What the exercise asks: From the data underneath, reproduce exactly the stretch that begins at the line with "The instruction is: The" and ends after the line with "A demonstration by".

Stored items:
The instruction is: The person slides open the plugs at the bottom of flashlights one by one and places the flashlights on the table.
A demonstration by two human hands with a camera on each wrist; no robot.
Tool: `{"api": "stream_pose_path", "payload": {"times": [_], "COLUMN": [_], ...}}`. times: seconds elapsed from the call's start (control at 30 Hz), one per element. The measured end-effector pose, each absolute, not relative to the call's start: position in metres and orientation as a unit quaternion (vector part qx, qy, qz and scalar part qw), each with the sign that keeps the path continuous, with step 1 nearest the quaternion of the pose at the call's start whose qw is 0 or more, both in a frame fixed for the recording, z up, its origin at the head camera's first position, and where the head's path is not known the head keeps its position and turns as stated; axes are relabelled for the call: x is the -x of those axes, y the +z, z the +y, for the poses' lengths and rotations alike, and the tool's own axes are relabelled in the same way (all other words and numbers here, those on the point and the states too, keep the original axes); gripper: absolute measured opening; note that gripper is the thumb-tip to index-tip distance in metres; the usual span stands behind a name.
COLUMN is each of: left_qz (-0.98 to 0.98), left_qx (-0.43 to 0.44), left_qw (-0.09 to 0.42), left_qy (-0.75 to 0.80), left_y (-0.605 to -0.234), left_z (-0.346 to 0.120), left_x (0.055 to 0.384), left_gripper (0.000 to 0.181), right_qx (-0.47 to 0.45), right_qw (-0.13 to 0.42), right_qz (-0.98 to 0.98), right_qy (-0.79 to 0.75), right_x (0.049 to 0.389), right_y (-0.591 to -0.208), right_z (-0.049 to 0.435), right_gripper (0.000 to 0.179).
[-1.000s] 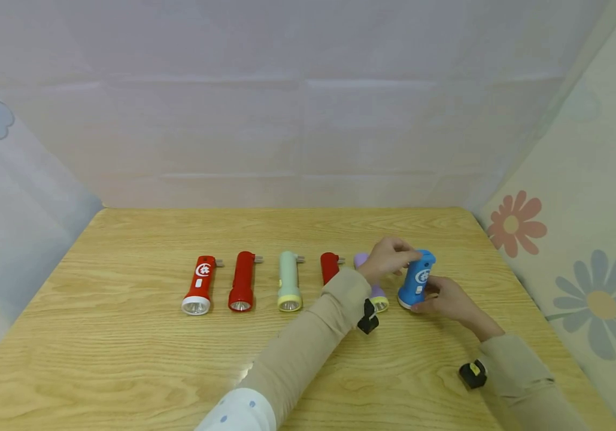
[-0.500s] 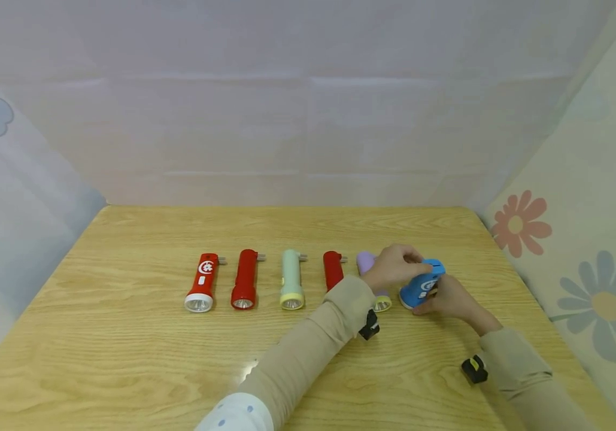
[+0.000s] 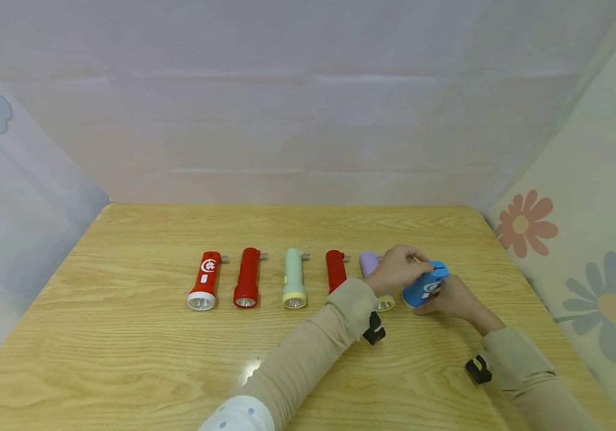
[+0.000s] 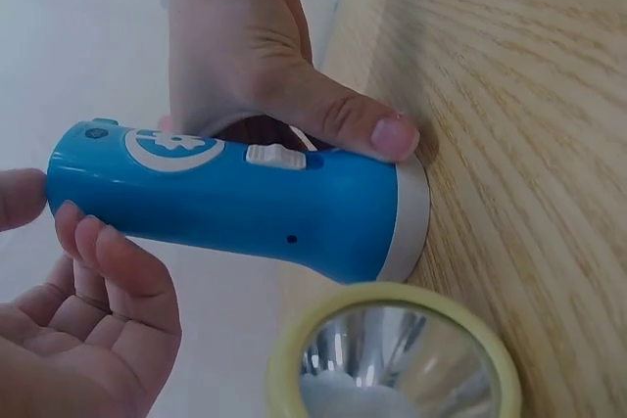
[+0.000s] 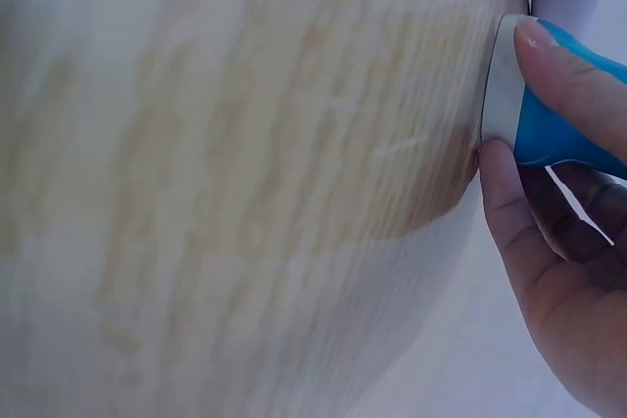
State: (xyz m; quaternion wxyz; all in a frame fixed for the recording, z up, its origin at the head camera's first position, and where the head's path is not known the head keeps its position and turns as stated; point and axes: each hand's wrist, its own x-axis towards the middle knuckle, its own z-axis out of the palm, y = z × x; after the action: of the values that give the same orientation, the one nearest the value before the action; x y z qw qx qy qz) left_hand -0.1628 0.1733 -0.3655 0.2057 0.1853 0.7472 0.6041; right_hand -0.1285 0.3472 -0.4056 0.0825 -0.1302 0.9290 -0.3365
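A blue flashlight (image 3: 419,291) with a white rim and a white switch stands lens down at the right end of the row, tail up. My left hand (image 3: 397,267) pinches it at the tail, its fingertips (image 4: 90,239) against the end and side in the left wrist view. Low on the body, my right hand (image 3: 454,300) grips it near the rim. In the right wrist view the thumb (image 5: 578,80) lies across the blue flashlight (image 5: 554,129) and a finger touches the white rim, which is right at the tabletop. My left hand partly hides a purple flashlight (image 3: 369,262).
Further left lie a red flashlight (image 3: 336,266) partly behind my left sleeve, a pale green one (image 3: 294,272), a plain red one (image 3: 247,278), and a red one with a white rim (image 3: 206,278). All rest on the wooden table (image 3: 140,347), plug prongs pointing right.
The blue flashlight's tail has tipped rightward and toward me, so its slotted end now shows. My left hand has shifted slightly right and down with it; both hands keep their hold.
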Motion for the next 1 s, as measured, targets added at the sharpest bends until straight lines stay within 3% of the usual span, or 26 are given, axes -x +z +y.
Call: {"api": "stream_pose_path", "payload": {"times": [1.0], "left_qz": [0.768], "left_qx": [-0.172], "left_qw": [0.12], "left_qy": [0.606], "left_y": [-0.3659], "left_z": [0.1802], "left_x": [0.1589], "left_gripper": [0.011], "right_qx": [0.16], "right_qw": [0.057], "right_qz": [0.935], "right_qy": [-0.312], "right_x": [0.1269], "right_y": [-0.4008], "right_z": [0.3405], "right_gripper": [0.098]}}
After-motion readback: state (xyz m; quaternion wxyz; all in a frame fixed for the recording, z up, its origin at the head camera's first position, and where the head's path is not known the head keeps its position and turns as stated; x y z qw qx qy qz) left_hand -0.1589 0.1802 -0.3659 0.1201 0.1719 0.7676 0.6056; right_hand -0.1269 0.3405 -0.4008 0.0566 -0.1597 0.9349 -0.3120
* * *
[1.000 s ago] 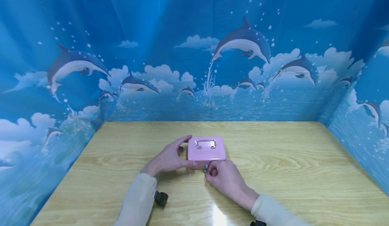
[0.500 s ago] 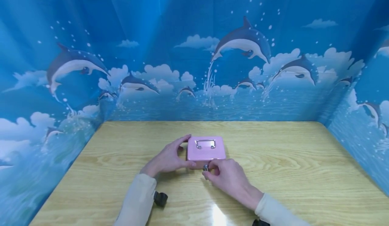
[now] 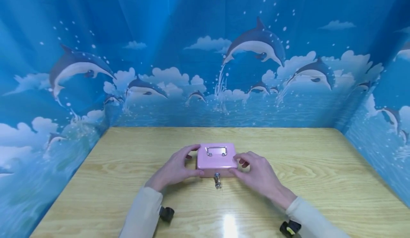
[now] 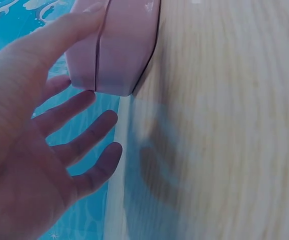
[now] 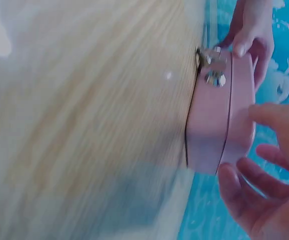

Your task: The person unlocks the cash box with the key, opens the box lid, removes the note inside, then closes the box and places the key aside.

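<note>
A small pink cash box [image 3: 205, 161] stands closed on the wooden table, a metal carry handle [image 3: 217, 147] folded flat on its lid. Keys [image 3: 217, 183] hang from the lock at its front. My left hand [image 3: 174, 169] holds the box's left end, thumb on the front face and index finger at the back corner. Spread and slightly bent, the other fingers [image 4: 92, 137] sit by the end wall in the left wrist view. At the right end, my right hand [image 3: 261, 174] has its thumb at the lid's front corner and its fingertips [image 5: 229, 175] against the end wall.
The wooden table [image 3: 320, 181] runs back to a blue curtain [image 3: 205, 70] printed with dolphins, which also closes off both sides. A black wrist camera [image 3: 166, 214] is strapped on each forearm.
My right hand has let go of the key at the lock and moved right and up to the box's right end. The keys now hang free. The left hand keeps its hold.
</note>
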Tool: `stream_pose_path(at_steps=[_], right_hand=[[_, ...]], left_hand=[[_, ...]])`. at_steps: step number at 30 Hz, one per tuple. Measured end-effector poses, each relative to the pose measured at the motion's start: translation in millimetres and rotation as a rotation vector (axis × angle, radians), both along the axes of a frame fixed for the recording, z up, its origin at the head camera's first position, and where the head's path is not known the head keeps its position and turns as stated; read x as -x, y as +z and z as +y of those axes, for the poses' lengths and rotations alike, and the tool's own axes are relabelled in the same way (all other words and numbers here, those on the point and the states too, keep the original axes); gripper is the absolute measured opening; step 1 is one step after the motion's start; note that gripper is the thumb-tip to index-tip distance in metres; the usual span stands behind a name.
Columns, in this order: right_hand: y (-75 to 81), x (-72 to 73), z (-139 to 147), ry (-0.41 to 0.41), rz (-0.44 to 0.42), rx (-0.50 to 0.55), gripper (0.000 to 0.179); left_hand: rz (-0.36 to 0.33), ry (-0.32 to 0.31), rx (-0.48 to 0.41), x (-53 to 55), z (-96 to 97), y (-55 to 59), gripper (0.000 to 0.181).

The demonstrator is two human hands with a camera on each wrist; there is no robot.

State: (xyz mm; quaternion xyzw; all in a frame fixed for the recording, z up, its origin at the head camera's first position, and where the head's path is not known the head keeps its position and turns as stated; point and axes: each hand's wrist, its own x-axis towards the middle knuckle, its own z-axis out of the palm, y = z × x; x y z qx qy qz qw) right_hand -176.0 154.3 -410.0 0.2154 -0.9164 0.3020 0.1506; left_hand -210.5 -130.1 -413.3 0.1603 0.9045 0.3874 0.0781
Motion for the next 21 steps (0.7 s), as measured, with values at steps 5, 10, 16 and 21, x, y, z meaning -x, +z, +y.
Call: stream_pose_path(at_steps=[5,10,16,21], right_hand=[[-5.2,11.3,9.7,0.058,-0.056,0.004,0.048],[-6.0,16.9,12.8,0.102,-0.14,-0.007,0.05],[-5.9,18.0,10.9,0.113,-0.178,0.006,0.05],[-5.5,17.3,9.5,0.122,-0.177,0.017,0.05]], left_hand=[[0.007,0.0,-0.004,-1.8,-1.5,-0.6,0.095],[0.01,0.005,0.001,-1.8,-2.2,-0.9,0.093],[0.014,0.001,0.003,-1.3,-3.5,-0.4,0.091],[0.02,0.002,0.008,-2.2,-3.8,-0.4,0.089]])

Response:
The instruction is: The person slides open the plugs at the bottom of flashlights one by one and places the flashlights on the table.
A demonstration by two human hands with a camera on each wrist; no robot.

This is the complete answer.